This Time Last Year

One year later, everything is different — including me.

LVF

7/3/20251 min read

This time last year, my life was nearly unrecognizable.

I had just published my first book, Tapes in Drag: Poetry & Remorse, a personal and painful unraveling that took everything in me to release and let my art live outside of me.

But what I didn’t expect was the ruckus it would cause inside my marriage.

Something about the honesty in my words, the depth of the wounds I excavated, reawakened triggers and insecurities I thought we had both outgrown. Instead, it stirred the shadows still hiding beneath the surface: unspoken resentment, old abandonment wounds, the subtle power struggles we had learned to ignore.

Suddenly, I wasn’t just navigating the vulnerability of being a published author. I was managing emotional fallout in my most intimate relationship.

It wasn’t until I removed myself from the situation — physically, emotionally, spiritually — that I could finally breathe again.

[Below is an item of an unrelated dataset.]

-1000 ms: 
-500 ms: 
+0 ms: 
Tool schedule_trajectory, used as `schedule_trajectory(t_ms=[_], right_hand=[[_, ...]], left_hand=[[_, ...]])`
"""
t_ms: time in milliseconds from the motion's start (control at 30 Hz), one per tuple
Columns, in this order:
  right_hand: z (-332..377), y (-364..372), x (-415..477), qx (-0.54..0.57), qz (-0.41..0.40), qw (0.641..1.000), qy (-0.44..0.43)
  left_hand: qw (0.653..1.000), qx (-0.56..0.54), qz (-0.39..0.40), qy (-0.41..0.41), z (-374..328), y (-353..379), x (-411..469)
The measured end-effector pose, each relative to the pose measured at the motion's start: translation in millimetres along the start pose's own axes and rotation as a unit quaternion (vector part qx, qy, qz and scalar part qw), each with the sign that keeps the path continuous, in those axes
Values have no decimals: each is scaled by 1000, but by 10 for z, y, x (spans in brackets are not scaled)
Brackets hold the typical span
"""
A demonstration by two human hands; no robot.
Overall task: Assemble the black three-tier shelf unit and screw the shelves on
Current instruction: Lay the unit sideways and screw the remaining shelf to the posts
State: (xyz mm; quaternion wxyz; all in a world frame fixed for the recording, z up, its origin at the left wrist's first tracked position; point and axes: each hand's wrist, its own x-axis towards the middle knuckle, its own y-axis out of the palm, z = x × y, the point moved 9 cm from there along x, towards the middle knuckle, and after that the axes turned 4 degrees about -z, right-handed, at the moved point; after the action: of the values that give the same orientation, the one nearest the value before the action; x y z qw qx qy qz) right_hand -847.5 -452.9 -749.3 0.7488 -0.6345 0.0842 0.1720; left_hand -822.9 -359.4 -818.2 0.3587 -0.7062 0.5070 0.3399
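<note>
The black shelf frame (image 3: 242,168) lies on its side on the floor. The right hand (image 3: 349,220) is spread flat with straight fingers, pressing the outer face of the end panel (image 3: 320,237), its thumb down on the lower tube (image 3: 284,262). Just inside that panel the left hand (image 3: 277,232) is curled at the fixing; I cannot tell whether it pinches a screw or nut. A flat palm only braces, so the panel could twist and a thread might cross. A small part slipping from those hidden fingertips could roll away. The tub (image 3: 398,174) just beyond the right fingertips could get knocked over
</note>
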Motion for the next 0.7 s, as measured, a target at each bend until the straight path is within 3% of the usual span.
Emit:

That’s when the real healing began.

I disappeared for a while. Not completely, but enough. I wasn’t posting. I wasn’t promoting. I wasn’t “building.” I was surviving. And in that quiet space, I showed up in smaller, more intimate ways in the lives of the people I loved. The ones who held me without needing me to perform.

I faced my shame. My sadness. My anger.
And piece by piece, I started coming home to myself.

Now, looking back, I realize that the breakdown wasn’t a setback. It was a sacred interruption. It was the foundation of my book So, I Married My Shadow: Poetry & Reflections...and path to self-actualization.